What is required:
Wherever the line with "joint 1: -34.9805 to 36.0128" sits in the listing below, transcribe from it up to and including the line with "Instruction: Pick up", exactly, and leave the remaining lines out.

Dataset:
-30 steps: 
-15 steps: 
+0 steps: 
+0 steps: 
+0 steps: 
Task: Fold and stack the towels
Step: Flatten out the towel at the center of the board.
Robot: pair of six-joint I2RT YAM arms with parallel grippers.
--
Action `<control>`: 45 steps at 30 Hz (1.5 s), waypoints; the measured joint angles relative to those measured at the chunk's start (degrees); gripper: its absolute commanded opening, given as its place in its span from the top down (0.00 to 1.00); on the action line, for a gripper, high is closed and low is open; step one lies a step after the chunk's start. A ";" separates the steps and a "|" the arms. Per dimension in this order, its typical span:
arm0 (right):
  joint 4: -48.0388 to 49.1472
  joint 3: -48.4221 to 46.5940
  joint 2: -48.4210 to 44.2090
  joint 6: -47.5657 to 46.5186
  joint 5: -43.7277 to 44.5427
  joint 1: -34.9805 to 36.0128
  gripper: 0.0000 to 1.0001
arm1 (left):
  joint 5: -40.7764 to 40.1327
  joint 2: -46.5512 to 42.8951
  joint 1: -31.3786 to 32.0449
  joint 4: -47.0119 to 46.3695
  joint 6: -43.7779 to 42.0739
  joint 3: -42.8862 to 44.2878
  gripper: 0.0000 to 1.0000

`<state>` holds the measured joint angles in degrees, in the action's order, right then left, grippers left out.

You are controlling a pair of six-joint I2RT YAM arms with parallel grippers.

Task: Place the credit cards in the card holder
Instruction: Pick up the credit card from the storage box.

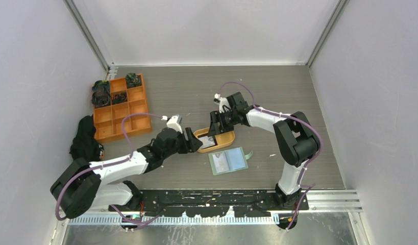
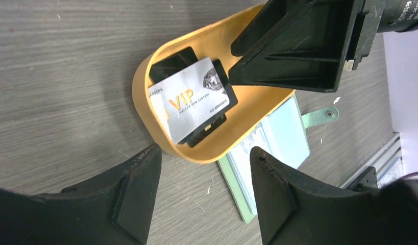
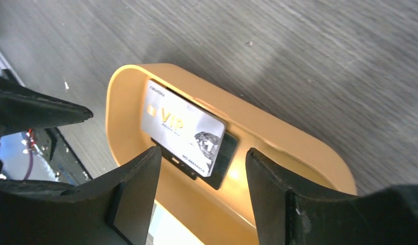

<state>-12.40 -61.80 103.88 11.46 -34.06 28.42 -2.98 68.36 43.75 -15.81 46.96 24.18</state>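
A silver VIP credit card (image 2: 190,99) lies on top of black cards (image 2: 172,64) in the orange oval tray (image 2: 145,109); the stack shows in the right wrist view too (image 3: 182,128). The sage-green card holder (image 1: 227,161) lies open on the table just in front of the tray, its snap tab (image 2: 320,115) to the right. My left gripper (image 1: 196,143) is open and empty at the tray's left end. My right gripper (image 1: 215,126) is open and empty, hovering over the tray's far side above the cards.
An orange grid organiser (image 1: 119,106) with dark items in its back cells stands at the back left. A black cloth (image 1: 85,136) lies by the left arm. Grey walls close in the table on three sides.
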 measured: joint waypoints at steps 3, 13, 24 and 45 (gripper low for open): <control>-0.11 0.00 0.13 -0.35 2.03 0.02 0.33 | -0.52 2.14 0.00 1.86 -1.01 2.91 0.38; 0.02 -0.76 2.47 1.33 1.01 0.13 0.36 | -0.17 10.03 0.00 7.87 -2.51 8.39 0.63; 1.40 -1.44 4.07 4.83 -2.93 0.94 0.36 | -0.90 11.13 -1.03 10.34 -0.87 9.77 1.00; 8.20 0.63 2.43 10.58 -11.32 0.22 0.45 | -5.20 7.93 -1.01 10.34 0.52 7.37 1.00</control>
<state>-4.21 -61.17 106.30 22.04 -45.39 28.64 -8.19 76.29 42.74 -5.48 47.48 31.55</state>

Reply to the task:
  joint 1: -34.9805 to 36.0128
  gripper: 0.0000 to 1.0001
arm1 (left):
  joint 5: -40.7764 to 40.1327
  joint 2: -46.5512 to 42.8951
  joint 1: -31.3786 to 32.0449
  joint 4: -47.0119 to 46.3695
  joint 6: -43.7779 to 42.0739
  joint 3: -42.8862 to 44.2878
  gripper: 0.0000 to 1.0000

`<state>` holds the measured joint angles in degrees, in the action's order, right then left, grippers left out.

You are controlling a pair of six-joint I2RT YAM arms with parallel grippers.

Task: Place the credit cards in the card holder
Instruction: Pick up the credit card from the storage box.

The work on this exercise has been completed.